Sementara itu, Country Director Greenpeace Indonesia, Leonard Simanjuntak menegaskan bahwa pensiun dini PLTU batu bara adalah bagian integral dari proses transisi energi yang cepat dan adil serta memungkinkan Indonesia mengatasi dampak krisis iklim.
“Biaya untuk transisi energi, termasuk pensiun dini PLTU, tidak bisa dipandang sebagai kerugian negara. Justru, biaya yang dikeluarkan akibat kelalaian dalam transisi energi itulah yang berpotensi menimbulkan kerugian dalam konteks yang lebih luas,” ujar Leonard.
Di sisi lain, Direktur Eksekutif Kesejahteraan Berkelanjutan Indonesia (Sustain), Tata Mustasya menyatakan, percepatan pembangunan smart grid akibat pensiun dini PLTU batubara merupakan investasi yang menguntungkan bagi Indonesia.
“Kementerian Keuangan harus berperan sebagai negara yang berani berinvestasi besar untuk kemajuan masa depan.
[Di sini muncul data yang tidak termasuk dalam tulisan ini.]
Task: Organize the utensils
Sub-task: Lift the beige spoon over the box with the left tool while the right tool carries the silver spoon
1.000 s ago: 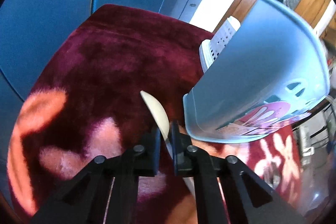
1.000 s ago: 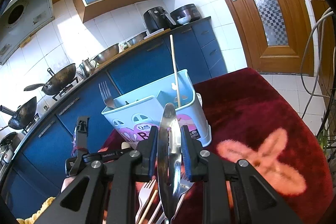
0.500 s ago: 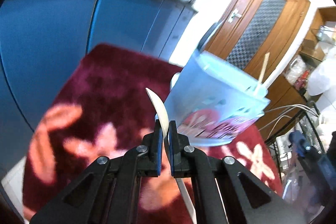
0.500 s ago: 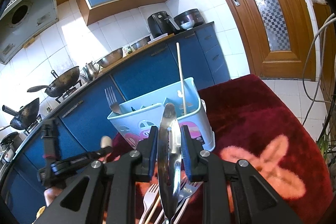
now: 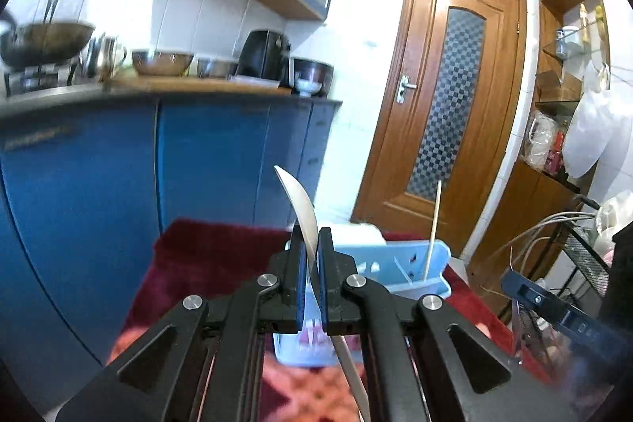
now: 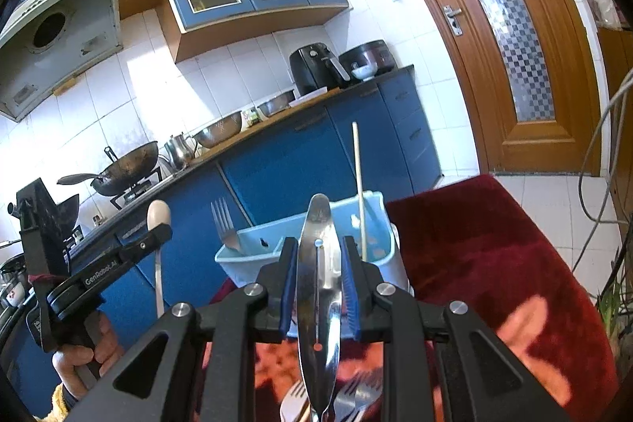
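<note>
Grippers: two, the left gripper (image 5: 310,263) and the right gripper (image 6: 318,273).
Cream spoons: one (image 5: 302,208), in the left fingers.
Steel utensils gripped: one (image 6: 318,263).
Blue caddies: one (image 6: 257,248).
Chopsticks in caddy: one (image 6: 359,180).
Forks in caddy: one (image 6: 223,224).
Forks lying at 6 o'clock: at least two (image 6: 292,404), partly hidden.
Woks on the counter: one (image 6: 122,167).

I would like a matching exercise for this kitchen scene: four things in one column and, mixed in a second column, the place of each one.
Things:
1. white spoon
2. metal spoon
3. fork
4. wooden chopstick

Places:
A. standing in the right end of the light blue utensil holder
B. clamped in the left gripper
C. standing in the left end of the holder
D. clamped in the right gripper

Pairs: 1-B, 2-D, 3-C, 4-A
</note>
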### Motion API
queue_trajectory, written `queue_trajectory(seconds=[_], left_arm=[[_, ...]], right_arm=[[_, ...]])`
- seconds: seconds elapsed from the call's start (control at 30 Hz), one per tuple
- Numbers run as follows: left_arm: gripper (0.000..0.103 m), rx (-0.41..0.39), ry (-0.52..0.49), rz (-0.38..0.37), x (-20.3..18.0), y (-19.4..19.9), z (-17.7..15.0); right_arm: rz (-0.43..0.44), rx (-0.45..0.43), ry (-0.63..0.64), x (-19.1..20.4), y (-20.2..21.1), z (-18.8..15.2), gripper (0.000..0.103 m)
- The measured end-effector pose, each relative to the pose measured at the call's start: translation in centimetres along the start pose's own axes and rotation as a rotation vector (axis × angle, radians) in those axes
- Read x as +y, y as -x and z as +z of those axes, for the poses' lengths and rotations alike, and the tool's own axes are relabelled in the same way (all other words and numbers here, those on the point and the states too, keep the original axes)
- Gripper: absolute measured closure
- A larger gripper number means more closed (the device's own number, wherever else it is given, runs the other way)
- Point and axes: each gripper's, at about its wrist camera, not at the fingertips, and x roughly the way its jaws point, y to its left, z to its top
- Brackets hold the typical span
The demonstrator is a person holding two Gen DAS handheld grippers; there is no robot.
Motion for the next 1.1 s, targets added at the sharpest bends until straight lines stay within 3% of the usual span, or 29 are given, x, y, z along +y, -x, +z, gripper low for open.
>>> queue_trajectory(seconds=[0.4, 0.73, 1.1], left_arm=[[0.100, -0.170, -0.102, 0.112, -2.3, -5.2, 4.6], [0.100, -0.210, -0.151, 0.195, -2.3, -9.9, 3.8], [0.100, -0.246, -0.182, 0.224, -2.4, -11.4, 1.9]], right_arm=[[0.023, -0.085, 0.002, -0.4, -3.0, 4.0, 0.079], [0.002, -0.231, -0.020, -1.8, -7.1, 7.6, 0.079], [-0.170, -0.392, 0.124, -1.4, -11.1, 8.9, 0.079]])
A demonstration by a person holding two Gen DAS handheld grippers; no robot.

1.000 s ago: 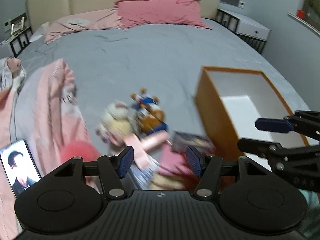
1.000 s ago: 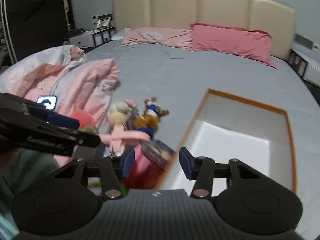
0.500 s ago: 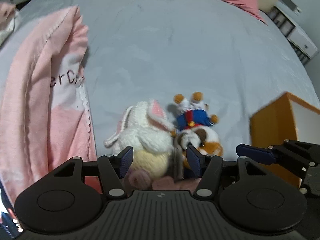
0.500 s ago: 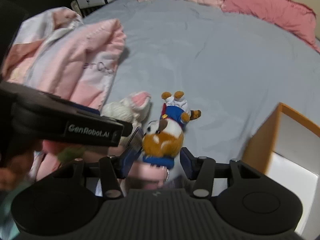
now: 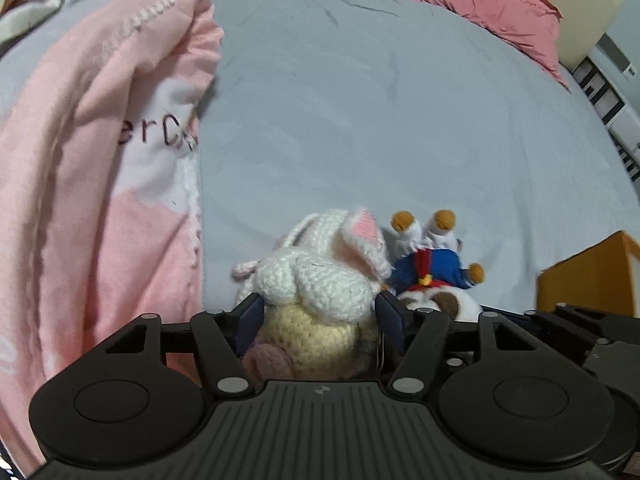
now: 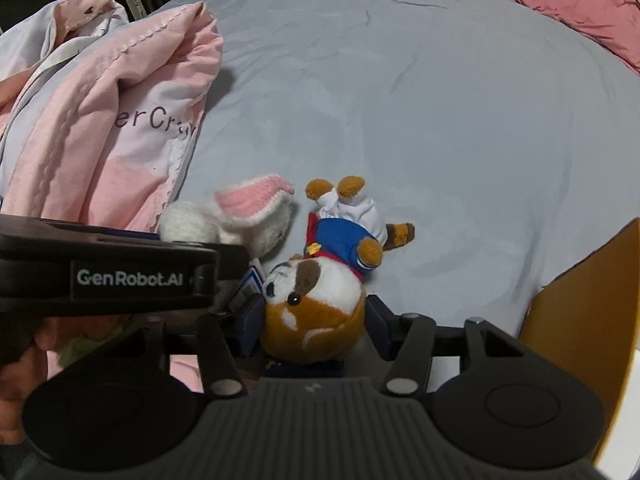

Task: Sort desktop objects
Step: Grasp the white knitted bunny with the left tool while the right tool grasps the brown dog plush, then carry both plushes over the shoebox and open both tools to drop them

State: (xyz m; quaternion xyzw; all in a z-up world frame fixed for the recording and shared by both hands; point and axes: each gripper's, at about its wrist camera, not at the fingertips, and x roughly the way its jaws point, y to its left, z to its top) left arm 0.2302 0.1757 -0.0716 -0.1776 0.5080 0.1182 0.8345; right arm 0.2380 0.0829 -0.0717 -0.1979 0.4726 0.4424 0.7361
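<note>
Both claws are down over the toy pile on the bed (image 5: 400, 120) now, each straddling its own plush. The left claw (image 5: 318, 320) has the crocheted white rabbit (image 5: 320, 280) between its pads, and its jaws have just been opening wider; they stand spread at the rabbit's sides, and I can't see them pressing in. The right claw (image 6: 314, 320) frames the brown-and-white plush dog (image 6: 316, 312) in the blue jacket, which lies head toward the claw, feet pointing up the bed. Its jaws have just been opening too, and the pads sit just beside the round head without squeezing it.

So this looks like the reach-and-straddle stage of a double pick. The orange box (image 6: 580, 320) waits at the right edge, near the dog, and that's my guess for where these go.

Next, each claw needs to close onto its toy, firmly enough for soft stuffing, then lift clear without dragging the neighbour. The pink blanket (image 5: 100, 200) lies to the left.
</note>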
Percepatan transisi energi dan pembangunan smart grid adalah kunci bagi Indonesia untuk bertransformasi menjadi negara maju,” kata Tata.
Tata menambahkan, investasi pemerintah yang besar di sektor kunci seperti teknologi informasi, aeronotika, medis, dan pengobatan terbukti menjadi kunci keberhasilan negara-negara maju.
“Pembangunan smart grid dan percepatan transisi energi akan memperkuat ketahanan energi, akses energi yang inklusif, dan mitigasi krisis iklim. Keengganan untuk membangun transmisi justru akan menimbulkan ongkos besar bagi Indonesia dalam lima hingga 30 tahun ke depan. Komitmen pemerintah yang jelas juga akan memberikan sinyal positif bagi publik dan investor untuk membiayai energi terbarukan di Indonesia,” kata Tata.